▶ [Problem statement]:
Quote only the lines from the top of the listing below down to and including the line with "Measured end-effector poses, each".
....................
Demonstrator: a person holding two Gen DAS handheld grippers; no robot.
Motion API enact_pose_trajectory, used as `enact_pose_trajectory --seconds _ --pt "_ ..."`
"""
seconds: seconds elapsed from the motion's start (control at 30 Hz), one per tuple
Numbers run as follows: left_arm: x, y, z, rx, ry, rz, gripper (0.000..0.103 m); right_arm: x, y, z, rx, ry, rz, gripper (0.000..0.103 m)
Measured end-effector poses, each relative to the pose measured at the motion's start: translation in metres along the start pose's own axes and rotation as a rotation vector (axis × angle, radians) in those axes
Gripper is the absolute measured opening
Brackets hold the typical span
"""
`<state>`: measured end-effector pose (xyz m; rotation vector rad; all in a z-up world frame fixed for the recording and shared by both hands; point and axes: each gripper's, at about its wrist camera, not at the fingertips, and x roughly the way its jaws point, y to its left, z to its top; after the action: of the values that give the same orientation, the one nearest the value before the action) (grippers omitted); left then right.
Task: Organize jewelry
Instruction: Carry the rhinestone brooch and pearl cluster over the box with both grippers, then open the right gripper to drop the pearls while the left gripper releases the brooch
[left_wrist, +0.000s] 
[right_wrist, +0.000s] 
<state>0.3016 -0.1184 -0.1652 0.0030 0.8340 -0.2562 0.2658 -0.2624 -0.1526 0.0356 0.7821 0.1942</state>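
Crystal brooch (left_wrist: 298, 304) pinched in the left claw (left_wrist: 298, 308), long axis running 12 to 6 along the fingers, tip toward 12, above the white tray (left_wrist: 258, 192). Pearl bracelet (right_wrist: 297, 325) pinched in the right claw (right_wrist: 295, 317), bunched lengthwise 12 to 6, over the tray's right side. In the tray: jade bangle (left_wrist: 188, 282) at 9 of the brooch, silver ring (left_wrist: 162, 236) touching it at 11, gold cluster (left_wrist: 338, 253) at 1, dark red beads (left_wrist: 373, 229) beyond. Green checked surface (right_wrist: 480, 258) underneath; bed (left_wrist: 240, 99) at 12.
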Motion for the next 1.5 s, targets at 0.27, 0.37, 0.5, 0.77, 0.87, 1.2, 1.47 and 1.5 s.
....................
▶ [Worked solution]:
Demonstrator: a person holding two Gen DAS handheld grippers; no robot.
Motion API enact_pose_trajectory, used as `enact_pose_trajectory --seconds _ --pt "_ ..."`
"""
seconds: seconds elapsed from the motion's start (control at 30 Hz), one per tuple
Numbers run as follows: left_arm: x, y, z, rx, ry, rz, gripper (0.000..0.103 m); right_arm: x, y, z, rx, ry, rz, gripper (0.000..0.103 m)
Measured end-effector poses, each relative to the pose measured at the motion's start: translation in metres along the start pose's own axes and rotation as a rotation vector (axis × angle, radians) in those axes

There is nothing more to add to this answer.